Un président vaincu a traditionnellement l’obligation morale de rester discret et de ne rien faire qui puisse compromettre la politique de son successeur. Cependant, son mandat l’a prouvé, Trump peut facilement engendrer le chaos, mettre en danger la vie des Américains et de leurs alliés, saper la confiance dans les institutions et faire reculer la sécurité nationale pour les décennies futures, commente un éditoraliste de CNN.

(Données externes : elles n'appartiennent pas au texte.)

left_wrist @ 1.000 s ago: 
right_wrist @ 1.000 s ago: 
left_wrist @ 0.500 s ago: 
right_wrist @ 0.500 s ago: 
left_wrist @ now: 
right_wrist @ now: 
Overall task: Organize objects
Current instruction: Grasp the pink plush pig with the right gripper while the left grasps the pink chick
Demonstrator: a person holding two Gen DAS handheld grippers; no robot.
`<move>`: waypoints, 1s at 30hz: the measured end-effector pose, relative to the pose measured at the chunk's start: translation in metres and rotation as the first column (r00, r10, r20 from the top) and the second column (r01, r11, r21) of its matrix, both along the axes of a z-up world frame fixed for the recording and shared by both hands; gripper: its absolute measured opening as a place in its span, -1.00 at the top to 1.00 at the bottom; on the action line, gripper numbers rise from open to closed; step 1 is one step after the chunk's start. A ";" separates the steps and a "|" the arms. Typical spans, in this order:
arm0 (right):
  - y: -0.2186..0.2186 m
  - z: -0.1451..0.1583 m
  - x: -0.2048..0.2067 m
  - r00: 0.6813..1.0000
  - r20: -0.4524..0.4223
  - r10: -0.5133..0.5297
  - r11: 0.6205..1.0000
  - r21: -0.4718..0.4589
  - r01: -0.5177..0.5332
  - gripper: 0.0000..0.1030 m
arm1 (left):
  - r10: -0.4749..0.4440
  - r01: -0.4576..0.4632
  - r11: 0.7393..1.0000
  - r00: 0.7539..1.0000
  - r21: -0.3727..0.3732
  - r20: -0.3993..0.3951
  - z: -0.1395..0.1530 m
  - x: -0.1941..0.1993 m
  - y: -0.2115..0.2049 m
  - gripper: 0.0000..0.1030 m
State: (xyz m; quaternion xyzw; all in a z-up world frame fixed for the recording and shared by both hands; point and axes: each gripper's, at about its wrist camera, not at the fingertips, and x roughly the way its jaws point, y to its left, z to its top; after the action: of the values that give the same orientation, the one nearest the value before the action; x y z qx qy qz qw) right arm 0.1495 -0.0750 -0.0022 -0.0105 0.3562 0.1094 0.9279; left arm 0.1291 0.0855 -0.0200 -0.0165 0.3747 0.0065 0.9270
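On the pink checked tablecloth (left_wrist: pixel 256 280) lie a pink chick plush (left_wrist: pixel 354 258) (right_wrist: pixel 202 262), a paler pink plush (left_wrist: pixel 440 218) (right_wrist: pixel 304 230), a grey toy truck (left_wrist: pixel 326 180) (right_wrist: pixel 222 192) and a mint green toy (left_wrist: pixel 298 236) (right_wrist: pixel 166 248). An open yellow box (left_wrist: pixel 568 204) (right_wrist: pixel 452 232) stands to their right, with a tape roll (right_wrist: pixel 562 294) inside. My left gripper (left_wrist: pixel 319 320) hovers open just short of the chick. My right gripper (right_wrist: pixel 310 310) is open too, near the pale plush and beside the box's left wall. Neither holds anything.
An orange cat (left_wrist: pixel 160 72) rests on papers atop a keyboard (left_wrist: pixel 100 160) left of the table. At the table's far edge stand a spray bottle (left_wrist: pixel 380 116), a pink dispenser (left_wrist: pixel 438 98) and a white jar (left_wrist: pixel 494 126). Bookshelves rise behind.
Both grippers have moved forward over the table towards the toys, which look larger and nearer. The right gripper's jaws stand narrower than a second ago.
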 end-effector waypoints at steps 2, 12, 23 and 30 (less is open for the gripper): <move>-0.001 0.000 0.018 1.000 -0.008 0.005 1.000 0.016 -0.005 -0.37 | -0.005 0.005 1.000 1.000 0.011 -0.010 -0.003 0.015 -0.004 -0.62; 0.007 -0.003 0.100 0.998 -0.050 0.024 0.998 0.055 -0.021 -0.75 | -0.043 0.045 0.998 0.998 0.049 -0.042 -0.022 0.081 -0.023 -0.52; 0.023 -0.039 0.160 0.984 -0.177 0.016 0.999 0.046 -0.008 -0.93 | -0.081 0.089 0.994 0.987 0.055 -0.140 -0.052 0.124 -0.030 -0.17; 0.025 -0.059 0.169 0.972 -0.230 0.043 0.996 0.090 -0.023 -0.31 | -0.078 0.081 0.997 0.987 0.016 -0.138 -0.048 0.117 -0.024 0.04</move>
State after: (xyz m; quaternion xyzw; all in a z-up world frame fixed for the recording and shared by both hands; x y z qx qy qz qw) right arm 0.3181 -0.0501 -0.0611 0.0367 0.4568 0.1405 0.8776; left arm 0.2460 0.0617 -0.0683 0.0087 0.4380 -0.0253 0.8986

Trump, lors de sa présidence, n’a d’ailleurs pas hésité à ignorer et à piétiner allégrement les normes et les coutumes qui régissent en temps normal le comportement d’un hôte de la Maison Blanche. La présidence est d’ailleurs régie par très peu de règles et de lois applicables, commente le site d’informations américain. Par exemple, il n’existe aucune loi interdisant au président de mentir au peuple américain. Or, selon l’analyse du Washington Post, Trump a fait des déclarations fausses ou trompeuses plus de 20.000 fois entre le 20 janvier 2016 et le 9 juillet 2020.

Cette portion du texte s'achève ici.